The IHEU works "to build and represent the global Humanist movement that defends human rights and promotes Humanist values world-wide."

In 2002, the IHEU General Assembly unanimously adopted the Amsterdam Declaration 2002, which presents as the "official defining statement of World Humanism". The Happy Human is the official symbol of the IHEU.

IHEU holds a World Humanist Congress every three years, hosted by one of its Member Organisations. The next is to be held in São Paulo, Brazil, in 2017.

In January 2017, the organization invited members to suggest a new name for the IHEU. In an email they stated that at the most recent general assembly that many felt the name was "too long and old-fashioned, and the acronym IHEU is difficult to pronounce."

In 2002 at the IHEU's 50th anniversary World Humanist Congress, delegates unanimously passed a resolution known as the Amsterdam Declaration 2002, an update of the original Amsterdam Declaration (1952).

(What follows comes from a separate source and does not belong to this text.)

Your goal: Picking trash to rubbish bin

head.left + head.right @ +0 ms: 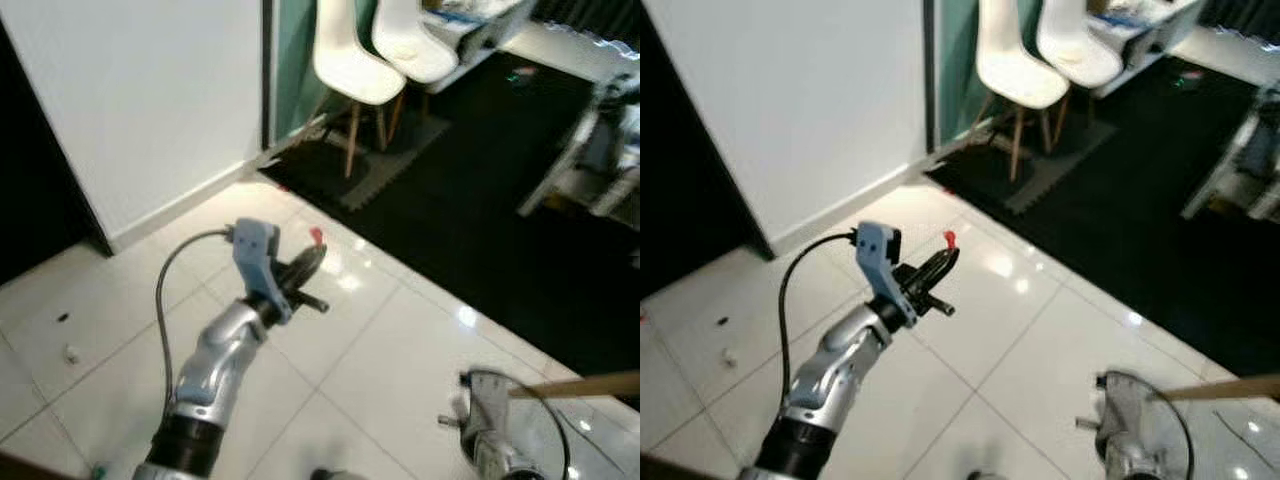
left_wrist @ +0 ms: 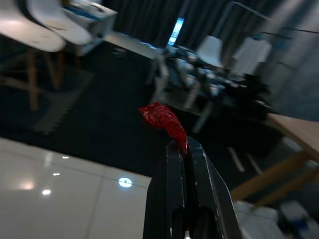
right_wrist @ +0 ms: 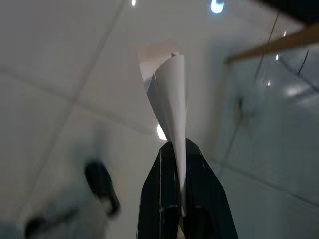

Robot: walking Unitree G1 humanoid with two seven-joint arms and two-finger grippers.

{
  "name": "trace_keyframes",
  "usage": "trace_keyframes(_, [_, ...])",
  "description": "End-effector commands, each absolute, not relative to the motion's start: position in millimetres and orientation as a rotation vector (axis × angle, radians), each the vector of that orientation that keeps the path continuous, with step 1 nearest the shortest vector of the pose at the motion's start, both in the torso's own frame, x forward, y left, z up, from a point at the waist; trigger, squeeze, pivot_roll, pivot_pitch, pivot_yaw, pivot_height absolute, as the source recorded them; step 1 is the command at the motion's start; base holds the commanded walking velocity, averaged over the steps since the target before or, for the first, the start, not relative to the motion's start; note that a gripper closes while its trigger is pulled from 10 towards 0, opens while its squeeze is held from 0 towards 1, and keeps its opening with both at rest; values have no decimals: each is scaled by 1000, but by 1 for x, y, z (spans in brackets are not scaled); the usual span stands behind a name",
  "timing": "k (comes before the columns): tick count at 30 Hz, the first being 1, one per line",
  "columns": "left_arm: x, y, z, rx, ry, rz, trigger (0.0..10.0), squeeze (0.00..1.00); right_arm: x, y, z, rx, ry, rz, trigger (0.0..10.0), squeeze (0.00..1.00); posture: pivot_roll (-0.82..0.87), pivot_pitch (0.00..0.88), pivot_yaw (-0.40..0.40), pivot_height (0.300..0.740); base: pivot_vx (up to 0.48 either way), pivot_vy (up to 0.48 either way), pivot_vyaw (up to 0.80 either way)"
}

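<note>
A: Left gripper [image 2: 185, 149] first. The two black fingers are pressed together on a crumpled red wrapper [image 2: 163, 119], which sticks out past the tips.

B: Agreed. From the head view the left arm [image 1: 215, 365] is raised in front of the body, the wrapper a small red speck at the fingertips, above the white tiled floor [image 1: 380, 350]. A black cable [image 1: 170, 290] loops from the blue wrist mount [image 1: 255, 255] back down toward the forearm.

A: Right gripper [image 3: 178, 149]?

B: Clamped as well. A curled piece of white paper [image 3: 169, 94] is pinched between its fingers and stands up past the tips, with glossy tile behind it. In the head view only the silver right wrist [image 1: 490, 420] shows low at the frame's edge, so I can't place that paper there.

A: Outward from the grippers?

B: Beside the right wrist, a light wooden rod [image 1: 580, 385] reaches in from the right edge. Tile gives way to a dark floor [image 1: 500, 230] beyond the left gripper. Two white shell chairs [image 1: 385, 50] on wooden legs stand at the far side, on a dark mat [image 1: 385, 170]. White wall [image 1: 150, 100] to the left, with a couple of small specks [image 1: 68, 350] on the tile near it.

A: Rubbish bin?

B: Can't pick one out.
</note>
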State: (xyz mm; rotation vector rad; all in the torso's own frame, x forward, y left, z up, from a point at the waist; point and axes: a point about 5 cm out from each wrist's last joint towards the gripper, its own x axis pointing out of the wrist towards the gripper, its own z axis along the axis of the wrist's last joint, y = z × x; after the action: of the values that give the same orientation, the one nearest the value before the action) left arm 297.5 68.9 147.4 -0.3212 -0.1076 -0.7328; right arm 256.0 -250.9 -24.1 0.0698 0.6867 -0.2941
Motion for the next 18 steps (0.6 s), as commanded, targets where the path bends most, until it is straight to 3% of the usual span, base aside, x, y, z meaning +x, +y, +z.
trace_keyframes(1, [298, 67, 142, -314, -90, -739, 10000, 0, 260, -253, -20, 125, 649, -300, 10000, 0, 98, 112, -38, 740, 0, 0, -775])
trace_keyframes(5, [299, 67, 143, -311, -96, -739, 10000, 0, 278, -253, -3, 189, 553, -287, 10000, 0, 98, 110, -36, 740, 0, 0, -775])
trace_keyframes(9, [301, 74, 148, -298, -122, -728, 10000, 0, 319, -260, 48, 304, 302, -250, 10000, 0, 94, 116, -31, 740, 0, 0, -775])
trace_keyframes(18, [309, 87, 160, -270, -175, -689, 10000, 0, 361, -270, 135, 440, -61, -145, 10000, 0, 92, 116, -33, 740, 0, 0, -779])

The Amsterdam Declaration defines Humanism as a "lifestance" that is "ethical", "rational", supportive of "democracy and human rights", insisting "that personal liberty must be combined with social responsibility"; it is "an alternative to dogmatic religion"; it values "artistic creativity and imagination" and is aimed at living lives of "fulfillment" through the powers of "free inquiry", "science" and "creative imagination".